Natural England said it was "confident that there is no breeding population of big cats" in the UK after releasing a list of the exotic species reported to it by the public.
wildlife writer Trevor Beer, who has been researching the animals since the 1980s, said the agency was wrong to write off thousands of genuine sightings.
Mr Beer said: "The big cats are out there. I don't know why Natural England is going down this line – they are just making fools of themselves."
The agency's list contained several reports from Devon and Cornwall over the past five years, ranging from big cats to wild boar and even a wallaroo – a kind of kangaroo.
The document, released under the Freedom of Information Act, shows the government agency took "no action" on the "inconclusive" big cat sightings.
However, the numerous sightings of wild boar in Devon, linked to a deliberate release from a farm at South Molton, were regarded as confirming the existence of "exotic species".
A spokesman for Natural England said it collected records of "alleged sightings" and investigated "where necessary".
"Non-native species are one of the most serious threats to global biodiversity," he said, "and it is important that we find out about any new threat as early as possible."
He said the agency had not compiled a "secret dossier" of big cat sightings and had published data from 2001-2007 on its website.

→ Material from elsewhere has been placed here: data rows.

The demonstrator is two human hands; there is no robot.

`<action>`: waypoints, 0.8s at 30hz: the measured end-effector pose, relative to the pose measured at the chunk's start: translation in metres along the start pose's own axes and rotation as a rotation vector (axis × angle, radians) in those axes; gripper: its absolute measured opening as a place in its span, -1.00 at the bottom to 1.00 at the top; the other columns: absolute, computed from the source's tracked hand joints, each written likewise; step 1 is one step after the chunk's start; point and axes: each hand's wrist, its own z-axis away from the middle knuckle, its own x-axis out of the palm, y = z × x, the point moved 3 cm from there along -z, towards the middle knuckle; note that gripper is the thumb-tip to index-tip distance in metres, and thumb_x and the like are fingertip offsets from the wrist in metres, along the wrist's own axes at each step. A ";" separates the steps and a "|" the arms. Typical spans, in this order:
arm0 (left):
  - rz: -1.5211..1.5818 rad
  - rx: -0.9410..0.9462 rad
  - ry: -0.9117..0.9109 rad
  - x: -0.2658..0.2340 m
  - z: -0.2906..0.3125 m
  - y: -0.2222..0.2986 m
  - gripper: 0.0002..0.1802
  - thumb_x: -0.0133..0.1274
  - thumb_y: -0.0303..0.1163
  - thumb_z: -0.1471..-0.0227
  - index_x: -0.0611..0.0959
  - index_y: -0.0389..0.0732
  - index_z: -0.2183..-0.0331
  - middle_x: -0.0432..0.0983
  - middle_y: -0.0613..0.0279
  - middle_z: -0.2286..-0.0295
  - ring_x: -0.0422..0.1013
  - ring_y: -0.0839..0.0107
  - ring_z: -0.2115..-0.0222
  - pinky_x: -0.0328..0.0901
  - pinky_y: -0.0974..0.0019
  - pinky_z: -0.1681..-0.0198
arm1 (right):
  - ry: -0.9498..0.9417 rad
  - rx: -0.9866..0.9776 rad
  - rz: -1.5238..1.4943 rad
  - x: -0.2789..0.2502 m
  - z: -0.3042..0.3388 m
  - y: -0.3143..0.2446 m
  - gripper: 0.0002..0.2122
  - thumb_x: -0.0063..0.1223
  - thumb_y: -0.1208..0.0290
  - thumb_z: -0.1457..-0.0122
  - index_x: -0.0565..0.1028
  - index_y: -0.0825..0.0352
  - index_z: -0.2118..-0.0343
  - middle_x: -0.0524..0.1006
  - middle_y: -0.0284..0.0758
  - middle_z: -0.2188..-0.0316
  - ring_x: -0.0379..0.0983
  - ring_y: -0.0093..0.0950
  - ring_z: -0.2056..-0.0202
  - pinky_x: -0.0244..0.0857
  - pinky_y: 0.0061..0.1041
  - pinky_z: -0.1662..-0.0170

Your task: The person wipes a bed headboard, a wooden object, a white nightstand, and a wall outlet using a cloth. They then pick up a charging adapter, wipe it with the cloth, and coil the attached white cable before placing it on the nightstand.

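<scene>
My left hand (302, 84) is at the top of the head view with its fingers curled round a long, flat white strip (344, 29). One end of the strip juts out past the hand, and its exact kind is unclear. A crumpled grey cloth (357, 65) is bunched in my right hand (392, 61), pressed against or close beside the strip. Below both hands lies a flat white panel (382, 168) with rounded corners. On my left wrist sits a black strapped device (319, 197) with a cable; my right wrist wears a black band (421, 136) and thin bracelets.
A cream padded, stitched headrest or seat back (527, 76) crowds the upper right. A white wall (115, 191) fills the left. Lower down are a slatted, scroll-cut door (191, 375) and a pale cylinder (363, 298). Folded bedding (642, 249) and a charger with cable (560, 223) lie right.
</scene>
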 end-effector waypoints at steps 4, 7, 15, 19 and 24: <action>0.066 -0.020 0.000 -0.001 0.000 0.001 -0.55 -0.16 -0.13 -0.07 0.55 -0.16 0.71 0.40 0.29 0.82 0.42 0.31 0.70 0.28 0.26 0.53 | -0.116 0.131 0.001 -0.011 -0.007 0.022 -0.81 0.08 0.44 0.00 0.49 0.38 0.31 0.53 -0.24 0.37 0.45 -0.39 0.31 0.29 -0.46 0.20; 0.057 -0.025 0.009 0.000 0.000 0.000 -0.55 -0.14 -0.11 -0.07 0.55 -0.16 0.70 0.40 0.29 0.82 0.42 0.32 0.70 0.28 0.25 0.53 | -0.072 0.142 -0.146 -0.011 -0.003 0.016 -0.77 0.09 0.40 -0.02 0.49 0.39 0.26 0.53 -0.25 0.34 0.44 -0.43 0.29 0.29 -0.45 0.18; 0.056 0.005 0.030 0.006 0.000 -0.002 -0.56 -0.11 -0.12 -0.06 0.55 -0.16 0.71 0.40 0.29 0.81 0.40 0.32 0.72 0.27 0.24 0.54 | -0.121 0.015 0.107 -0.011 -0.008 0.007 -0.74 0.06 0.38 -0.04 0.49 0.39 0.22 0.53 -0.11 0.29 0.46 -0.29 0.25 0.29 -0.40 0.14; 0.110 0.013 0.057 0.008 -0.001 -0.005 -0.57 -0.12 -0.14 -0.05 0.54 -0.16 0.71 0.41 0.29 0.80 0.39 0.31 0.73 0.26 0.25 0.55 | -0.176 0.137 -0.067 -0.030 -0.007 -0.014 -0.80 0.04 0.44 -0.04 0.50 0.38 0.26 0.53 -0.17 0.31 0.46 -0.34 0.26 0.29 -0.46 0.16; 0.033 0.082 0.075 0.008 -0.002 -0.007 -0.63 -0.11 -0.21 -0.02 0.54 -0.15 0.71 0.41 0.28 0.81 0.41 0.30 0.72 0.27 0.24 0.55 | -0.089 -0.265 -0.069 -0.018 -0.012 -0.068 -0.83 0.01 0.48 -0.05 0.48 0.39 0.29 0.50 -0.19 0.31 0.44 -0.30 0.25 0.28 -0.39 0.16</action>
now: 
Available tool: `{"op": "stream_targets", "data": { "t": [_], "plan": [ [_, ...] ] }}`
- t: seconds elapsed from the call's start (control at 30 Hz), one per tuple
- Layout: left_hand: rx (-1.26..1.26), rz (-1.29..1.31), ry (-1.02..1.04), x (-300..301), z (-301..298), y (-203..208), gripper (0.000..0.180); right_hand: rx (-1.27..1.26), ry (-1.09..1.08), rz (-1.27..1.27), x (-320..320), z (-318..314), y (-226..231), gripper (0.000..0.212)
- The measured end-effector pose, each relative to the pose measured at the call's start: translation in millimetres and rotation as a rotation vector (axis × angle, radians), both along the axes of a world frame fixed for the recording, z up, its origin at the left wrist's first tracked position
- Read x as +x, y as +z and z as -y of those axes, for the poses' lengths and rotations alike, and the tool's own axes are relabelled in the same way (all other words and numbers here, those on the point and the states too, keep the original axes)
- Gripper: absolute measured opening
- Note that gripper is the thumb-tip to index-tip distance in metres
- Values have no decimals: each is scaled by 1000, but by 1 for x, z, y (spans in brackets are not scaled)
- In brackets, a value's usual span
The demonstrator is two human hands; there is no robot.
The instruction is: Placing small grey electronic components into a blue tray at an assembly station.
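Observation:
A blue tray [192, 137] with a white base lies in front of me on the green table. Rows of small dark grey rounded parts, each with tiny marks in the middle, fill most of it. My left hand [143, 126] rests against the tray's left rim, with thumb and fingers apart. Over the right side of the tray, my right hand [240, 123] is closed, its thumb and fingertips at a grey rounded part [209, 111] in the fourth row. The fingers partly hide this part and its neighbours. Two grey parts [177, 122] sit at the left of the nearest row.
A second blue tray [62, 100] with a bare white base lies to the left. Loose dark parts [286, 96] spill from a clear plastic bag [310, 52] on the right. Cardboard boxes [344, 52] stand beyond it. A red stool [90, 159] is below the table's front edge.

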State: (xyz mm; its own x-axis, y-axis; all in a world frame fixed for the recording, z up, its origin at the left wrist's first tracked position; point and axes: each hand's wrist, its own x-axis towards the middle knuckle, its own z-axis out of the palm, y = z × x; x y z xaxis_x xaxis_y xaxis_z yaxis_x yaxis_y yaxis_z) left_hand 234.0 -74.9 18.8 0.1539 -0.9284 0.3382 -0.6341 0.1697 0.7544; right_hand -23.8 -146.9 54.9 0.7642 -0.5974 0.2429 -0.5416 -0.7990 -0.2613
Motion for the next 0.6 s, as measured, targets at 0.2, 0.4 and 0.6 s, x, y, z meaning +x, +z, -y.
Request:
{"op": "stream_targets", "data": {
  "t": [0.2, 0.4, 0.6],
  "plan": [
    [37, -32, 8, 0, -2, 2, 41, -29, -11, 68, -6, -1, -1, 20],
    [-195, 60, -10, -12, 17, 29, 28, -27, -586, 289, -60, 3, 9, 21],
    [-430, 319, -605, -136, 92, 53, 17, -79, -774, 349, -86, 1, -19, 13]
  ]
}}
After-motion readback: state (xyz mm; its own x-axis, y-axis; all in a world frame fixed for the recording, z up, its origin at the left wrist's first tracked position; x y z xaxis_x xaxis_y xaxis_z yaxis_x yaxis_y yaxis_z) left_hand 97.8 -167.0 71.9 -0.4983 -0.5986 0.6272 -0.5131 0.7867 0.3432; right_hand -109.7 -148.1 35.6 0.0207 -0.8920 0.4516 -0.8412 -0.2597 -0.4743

That was being updated to include the 32 big cat sightings from 2008 and 2009.
"The claimed sightings since 2001 include a wide range of species – chipmunks, coypus, wild boar and raccoons," the spokesman added.
"From time-to-time we also receive occasional reports from members of the public of alleged big cats. However, none of the sightings of big cats has ever been confirmed and the evidence of all the sightings we have been asked to look at has either been inconclusive or attributed to other causes.

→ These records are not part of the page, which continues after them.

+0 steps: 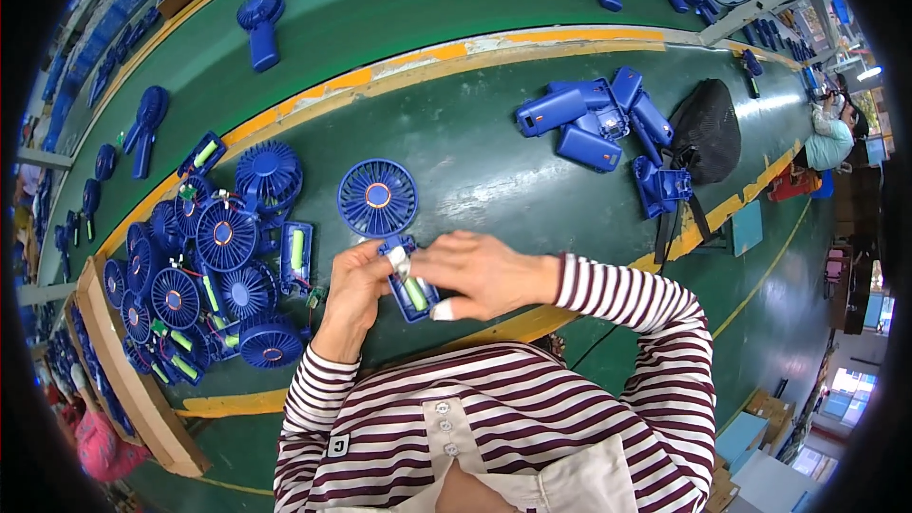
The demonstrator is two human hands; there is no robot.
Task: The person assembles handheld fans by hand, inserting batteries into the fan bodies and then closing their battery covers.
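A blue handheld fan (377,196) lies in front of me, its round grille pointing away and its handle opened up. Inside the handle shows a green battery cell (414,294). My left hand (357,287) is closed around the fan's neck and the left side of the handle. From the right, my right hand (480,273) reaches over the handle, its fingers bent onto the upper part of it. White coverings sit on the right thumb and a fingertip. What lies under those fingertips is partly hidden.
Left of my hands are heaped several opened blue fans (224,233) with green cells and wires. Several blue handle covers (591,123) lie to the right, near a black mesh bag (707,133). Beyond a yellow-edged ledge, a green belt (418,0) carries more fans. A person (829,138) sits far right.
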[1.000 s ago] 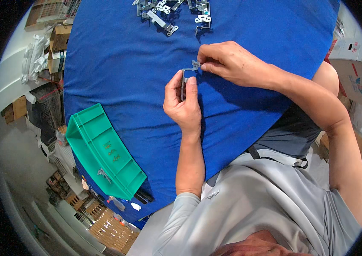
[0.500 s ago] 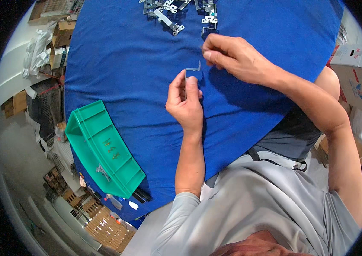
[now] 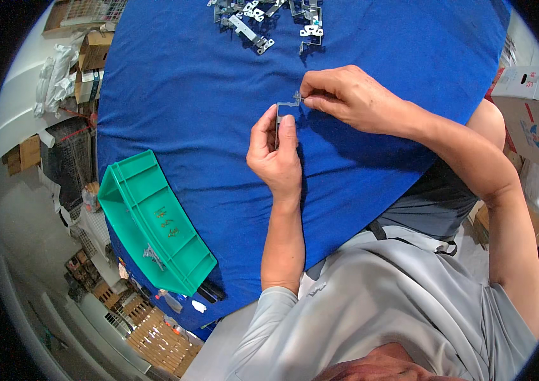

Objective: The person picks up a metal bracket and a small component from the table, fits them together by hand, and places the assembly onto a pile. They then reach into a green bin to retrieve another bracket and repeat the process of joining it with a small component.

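My left hand (image 3: 276, 152) is closed round a thin bent metal bracket (image 3: 287, 104), held upright over the blue cloth between thumb and fingers. The bracket's upper arm juts to the right, past the thumb. My right hand (image 3: 358, 98) pinches right at the tip of that arm. A small metal bit shows at these fingertips, too small to name, and the fingers partly hide it. Farther off on the cloth lies a loose group of similar metal brackets (image 3: 242, 26), some with flat pierced end plates.
At the left stands a green plastic bin (image 3: 187, 238) with divided compartments. It holds small brass-coloured pieces (image 3: 166, 223) and silvery pieces (image 3: 153, 256). Dark strips (image 3: 211, 291) lie beside its near end. A white carton (image 3: 526, 86) is beyond the table's right edge.
My right hand has come down slightly and now meets the bracket's end, where there was a gap before. My left hand and the bracket stay nearly where they were.
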`<state>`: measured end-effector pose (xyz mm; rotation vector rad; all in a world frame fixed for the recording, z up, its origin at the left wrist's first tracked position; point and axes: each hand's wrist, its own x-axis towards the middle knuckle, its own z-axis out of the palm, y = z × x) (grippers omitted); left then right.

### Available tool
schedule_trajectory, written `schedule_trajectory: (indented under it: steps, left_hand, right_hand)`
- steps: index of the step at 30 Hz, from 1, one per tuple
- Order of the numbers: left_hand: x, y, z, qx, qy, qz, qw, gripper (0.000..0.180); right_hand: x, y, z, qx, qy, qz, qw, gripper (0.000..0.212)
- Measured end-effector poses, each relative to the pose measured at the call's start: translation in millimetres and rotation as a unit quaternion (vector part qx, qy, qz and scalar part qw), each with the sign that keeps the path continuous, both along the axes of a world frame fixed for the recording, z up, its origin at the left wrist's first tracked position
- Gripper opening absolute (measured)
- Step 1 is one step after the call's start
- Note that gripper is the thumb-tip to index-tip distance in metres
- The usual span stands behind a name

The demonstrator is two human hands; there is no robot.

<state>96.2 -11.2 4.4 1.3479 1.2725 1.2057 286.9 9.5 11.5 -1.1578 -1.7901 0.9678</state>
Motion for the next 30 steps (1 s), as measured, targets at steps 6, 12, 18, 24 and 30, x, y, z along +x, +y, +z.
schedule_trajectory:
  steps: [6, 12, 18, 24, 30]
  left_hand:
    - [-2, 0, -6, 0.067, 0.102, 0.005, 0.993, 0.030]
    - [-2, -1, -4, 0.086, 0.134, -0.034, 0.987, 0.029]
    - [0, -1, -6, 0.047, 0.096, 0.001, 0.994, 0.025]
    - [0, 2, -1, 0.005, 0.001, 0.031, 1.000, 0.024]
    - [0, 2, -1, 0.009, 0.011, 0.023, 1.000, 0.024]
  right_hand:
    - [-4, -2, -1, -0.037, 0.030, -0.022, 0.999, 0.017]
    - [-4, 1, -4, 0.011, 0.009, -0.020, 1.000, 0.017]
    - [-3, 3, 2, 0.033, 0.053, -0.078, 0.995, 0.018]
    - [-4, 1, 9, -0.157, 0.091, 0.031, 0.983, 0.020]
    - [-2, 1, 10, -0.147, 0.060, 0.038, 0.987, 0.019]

"From time to time big cats do escape from zoos or other collections and are usually recaptured very quickly. We are confident there is no breeding population of big cats in this country and it is very unlikely that there are any big cats at large in the English countryside."
However Mr Beer, from Barnstaple, said he had seen several big cats and is confident that puma and leopard are surviving in the wild.
"There are no issues with the climate," Mr Beer said, "and they are living off the fat of the land."